Open-Source Software Optimization - Optimizing the Merge Sort Algorithm of Go Programming Language

Aug 25, 2021

The sorting algorithm is used to sort a series of data in a specific sequence. For example, the sorting algorithm is used to sort the exam scores of a school or data reports of a company in descending order. Common sorting algorithms include bubble sort, quick sort, dictionary sort, merge sort, and heap sort. Merge sort is a stable and efficient sorting algorithm, and the time complexity is N*log₂N. This document uses the merge sort algorithm optimization case of Go in the open-source community as an example to describe the common algorithm analysis and optimization methods.

1. Merge Sort Algorithm of Go

The sorting package of Go supports insertion sort, merge sort, quick sort, and heap sort. Merge sort is a stable sorting algorithm implemented by the sorting package. Go implements the merge sort algorithm based on recursion. The code is as follows:

// The code for merge sort before optimization uses recursion to merge two ordered subsequences: data[a:m] and data[m:b].
func symMerge(data Interface, a, m, b int) {
 // Initialize the values of mid, start, and r. mid indicates the median of [a:b], start indicates the start subscript for data exchange in [a:m], and r indicates the rightmost subscript for data exchange in [a:m].
 mid := int(uint(a+b) >> 1)
 n := mid + m
 var start, r int
 if m > mid {
  start = n - b
  r = mid
 } else {
  start = a
  r = m
 }
 p := n - 1

 // Use binary search for symmetrical comparison of data block [a:m] and [m:b], and find the start subscript position where data block [a:m] begins to be greater than data block [m:b].
 for start < r {
  c := int(uint(start+r) >> 1)
  if !data.Less(p-c, c) {
   start = c + 1
  } else {
   r = c
  }
 }

 // Flip the data blocks [start:m] and [m:end] to ensure that the data block [start:end] is in order.
 end := n - start
 if start < m && m < end {
  rotate(data, start, m, end)
 }
 // Invoke the recursive function to sort two groups of data sub-blocks [a:start] and [start:mid], and [mid:end] and [end:b].
 if a < start && start < mid {
  symMerge(data, a, start, mid)
 }
 if mid < end && end < b {
  symMerge(data, mid, end, b)
 }
}

2. Scenario and Problem Analysis

The merge sort algorithm is mainly used for sequential merging of data blocks, for example, merging of sequential slice data [0:20] and [20:40]. The main processing procedure is as follows:

Invoke the recursive function symMerge to initialize slice parameters.
The slice data [0:20] becomes less than [20:40] through binary search, symmetric comparison, and flipping.
Invoke the recursive function symMerge again to merge sort data sub-slices [0:start] and [start:20], and return to step 1.
Invoke the recursive function symMerge again to merge sort data sub-slices [20:end] and [end:40], and return to step 1.
The entire slices data [0:40] will be in order when all data sub-slices are sequenced.

In processing the common application scenario, it is found that the recursive function needs to be continuously invoked to process the subsequence in merge sort, and this is also a main reason for performance loss in the merge sort algorithm.
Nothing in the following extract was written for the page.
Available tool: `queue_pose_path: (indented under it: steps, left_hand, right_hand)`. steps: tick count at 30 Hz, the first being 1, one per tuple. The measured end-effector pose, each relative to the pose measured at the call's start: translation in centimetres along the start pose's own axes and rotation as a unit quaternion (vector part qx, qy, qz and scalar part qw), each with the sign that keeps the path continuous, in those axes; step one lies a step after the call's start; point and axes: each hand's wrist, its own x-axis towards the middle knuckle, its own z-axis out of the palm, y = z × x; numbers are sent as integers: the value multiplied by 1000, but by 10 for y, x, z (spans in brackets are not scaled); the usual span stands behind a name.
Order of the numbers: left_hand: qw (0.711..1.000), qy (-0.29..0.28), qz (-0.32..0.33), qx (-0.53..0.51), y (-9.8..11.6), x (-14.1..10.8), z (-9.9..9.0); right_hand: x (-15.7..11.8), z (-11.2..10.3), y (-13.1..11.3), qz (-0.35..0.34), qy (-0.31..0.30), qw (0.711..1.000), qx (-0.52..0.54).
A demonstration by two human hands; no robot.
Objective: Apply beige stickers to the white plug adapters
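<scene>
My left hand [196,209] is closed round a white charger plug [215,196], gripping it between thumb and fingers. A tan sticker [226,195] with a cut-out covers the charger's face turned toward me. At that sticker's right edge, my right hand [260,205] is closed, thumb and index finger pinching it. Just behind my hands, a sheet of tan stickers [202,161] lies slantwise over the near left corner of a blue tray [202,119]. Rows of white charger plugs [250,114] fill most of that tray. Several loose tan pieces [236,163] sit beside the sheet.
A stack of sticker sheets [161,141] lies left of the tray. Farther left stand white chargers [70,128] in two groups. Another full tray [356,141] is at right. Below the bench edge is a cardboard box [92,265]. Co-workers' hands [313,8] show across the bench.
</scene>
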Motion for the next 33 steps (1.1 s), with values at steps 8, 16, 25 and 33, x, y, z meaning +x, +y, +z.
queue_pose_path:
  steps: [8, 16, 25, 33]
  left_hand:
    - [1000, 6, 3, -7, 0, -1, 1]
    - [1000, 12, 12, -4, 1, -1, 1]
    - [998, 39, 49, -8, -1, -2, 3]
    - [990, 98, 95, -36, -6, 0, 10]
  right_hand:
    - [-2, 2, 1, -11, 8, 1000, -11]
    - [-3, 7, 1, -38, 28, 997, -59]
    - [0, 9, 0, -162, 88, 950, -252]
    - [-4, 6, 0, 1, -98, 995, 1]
In merge sort data slices, if recursive processing of sub-slices can be avoided or reduced, running performance of the algorithm can be improved. For example, in a scenario in merge sort the sub-slice data [0] whose length is 1 and the sub-slice data [1:10] whose length is 9, insertion sort is used to avoid invoking recursion, so that running time of an algorithm can be reduced, and performance of the algorithm can be optimized.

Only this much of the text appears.